What is required -
Return the listing below exactly. Leave its pictures out.

*** Opening Information shown ***

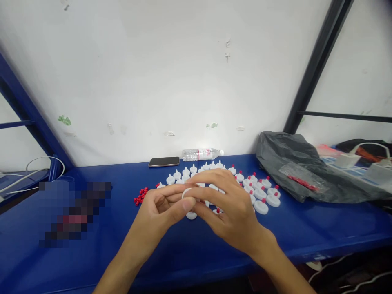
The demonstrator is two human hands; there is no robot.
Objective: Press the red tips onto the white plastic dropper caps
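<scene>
My left hand [162, 208] is closed round the edge of a white round nozzle cap [185, 193], its thumb lying across the near side. From the right, my right hand [228, 200] reaches over, with its thumb and fingers closed in against the same cap. The fingers hide most of this cap, including its spout. Just below the fingertips, another white nozzle cap [191, 215] rests on the table. Behind my hands stand plain white nozzle caps [177, 175]; to the right are several with red tips [261, 206]. A heap of small red tips [141, 196] lies left of my left hand.
A phone [163, 162] and a clear plastic bottle [202, 154] lie along the wall on the blue table [171, 253]. At the right, a dark plastic bag [281, 163] has a clear bag of red pieces [301, 179] on it. White adapters [347, 159] with cables sit beyond.
</scene>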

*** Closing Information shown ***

Finished exercise -
The demonstrator is two human hands; there is no robot.
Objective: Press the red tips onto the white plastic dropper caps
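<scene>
My left hand [162, 208] is closed round the edge of a white round nozzle cap [185, 193], its thumb lying across the near side. From the right, my right hand [228, 200] reaches over, with its thumb and fingers closed in against the same cap. The fingers hide most of this cap, including its spout. Just below the fingertips, another white nozzle cap [191, 215] rests on the table. Behind my hands stand plain white nozzle caps [177, 175]; to the right are several with red tips [261, 206]. A heap of small red tips [141, 196] lies left of my left hand.
A phone [163, 162] and a clear plastic bottle [202, 154] lie along the wall on the blue table [171, 253]. At the right, a dark plastic bag [281, 163] has a clear bag of red pieces [301, 179] on it. White adapters [347, 159] with cables sit beyond.
</scene>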

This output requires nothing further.